§ Records for this task:
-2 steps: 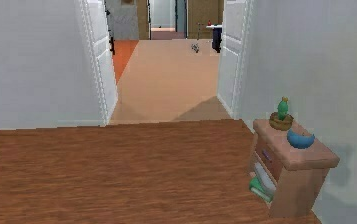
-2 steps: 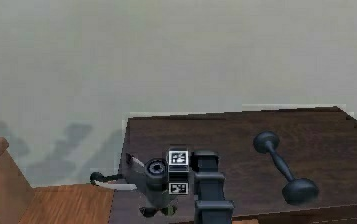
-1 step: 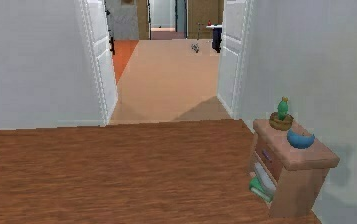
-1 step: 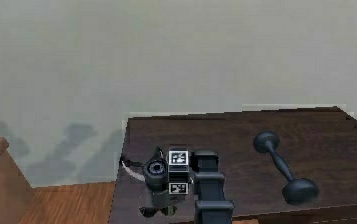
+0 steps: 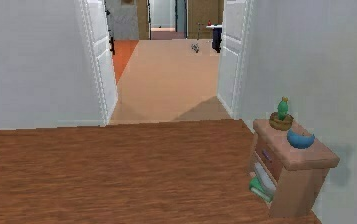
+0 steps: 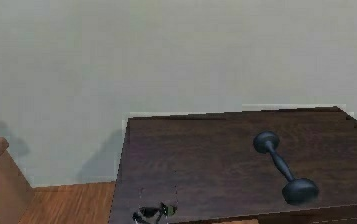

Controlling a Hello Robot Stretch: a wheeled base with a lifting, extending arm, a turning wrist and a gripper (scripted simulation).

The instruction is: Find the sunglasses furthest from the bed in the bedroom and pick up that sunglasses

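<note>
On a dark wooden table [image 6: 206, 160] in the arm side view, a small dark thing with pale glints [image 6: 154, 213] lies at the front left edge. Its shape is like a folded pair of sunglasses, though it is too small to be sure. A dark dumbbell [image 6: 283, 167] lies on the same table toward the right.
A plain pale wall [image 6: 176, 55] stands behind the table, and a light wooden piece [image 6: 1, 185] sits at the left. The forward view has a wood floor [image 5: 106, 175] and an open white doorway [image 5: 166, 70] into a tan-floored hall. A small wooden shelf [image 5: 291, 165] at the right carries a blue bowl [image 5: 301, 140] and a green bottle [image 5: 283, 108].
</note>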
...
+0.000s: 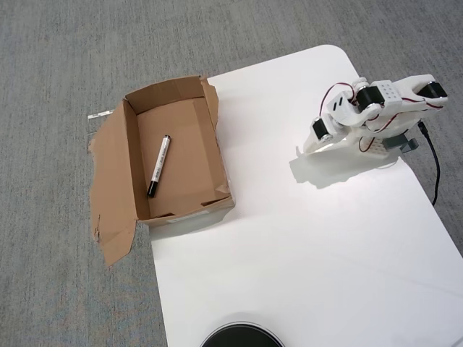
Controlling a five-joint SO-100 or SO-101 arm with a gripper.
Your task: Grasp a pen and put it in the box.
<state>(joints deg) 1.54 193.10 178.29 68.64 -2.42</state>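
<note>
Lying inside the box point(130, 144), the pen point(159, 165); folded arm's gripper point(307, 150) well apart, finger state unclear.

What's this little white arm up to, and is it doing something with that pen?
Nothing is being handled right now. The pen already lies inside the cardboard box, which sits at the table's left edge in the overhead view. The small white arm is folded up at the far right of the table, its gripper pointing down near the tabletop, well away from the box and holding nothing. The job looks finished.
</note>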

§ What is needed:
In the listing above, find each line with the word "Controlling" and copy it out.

§ Solution to this exercise:
Controlling a Hello Robot Stretch: a wheeled base with a lifting, extending arm, a turning wrist and a gripper (scripted simulation).
Controlling a five-joint SO-100 or SO-101 arm with a gripper.

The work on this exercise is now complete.